Comprender esta correlación de fuerzas contribuye a ampliar la mirada y a evitar el fatalismo que supone la llamada mano invisible del mercado. Si no existió crecimiento económico en México a lo largo del 2019 y principios del 2020, es porque existen intereses creados y poderes fácticos que adoptan decisiones concretas para inducir el estancamiento de la economía nacional. Por un lado, la persistencia deliberada de una política macroeconómica contraccionista atizada por la actual administración para congraciarse con los intereses de los organismos financieros internacionales y con la banca privada comercial transnacional (principal beneficiaria de dicha estrategia regida por la austeridad fiscal).
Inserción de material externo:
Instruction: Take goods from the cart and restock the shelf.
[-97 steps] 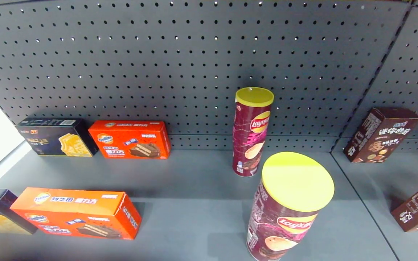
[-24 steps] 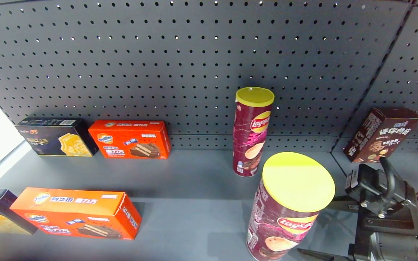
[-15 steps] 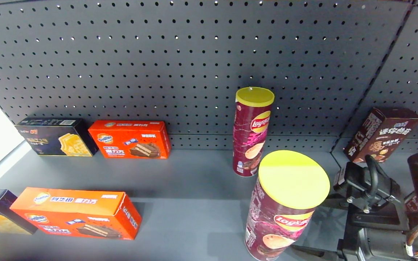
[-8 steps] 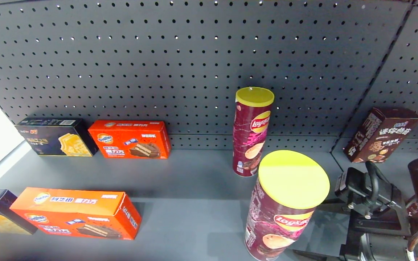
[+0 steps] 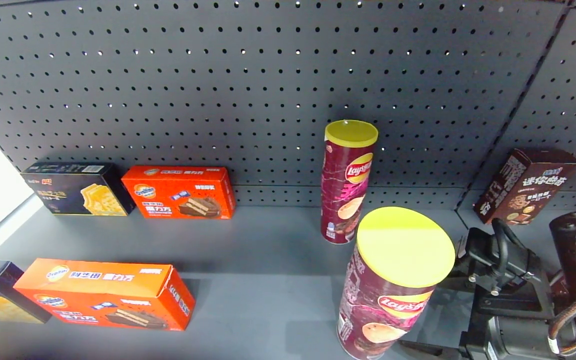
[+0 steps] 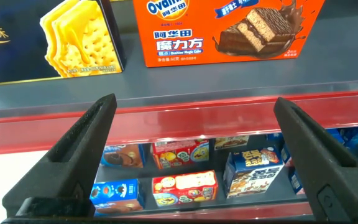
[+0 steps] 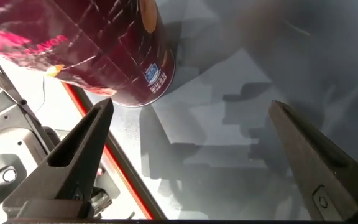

No menos importante es la incapacidad del gobierno para brindar las señales mínimas en aras de vertebrar una eventual política industrial de raigambre nacionalista. Y, por otro, la falta de cultura política de la oligarquía para reconocer el espacio perdido y los menguados privilegios acaparados en el largo periodo de privatización y uso patrimonialista del Estado. Esta oligarquía es presa del odio, el racismo y el clasismo ante los intentos oficiales de acercar al Estado a los sectores populares. Pierden de vista que este viraje del Estado es para el beneficio de la estabilidad social y política que preserve sus intereses creados y la estructura de poder y riqueza que pilotean.
Sin la voluntad y la capacidad de la sociedad mexicana para configurar un nuevo pacto social, las transformaciones anheladas serán postergadas o se tornarán imposibles de realizar. Ese posible pacto social atraviesa por la urgencia de configurar una política económica fundamentada en el mercado interno y en el fomento de la industria. Y, para ello, se precisa de un tejido empresarial con vocación productiva y de un Estado capaz de articular a los distintos actores y agentes socioeconómicos a través de entramados institucionales que abonen a la (re)construcción de un proyecto de nación.
Isaac Enríquez Pérez es académico en la Universidad Nacional Autónoma de México.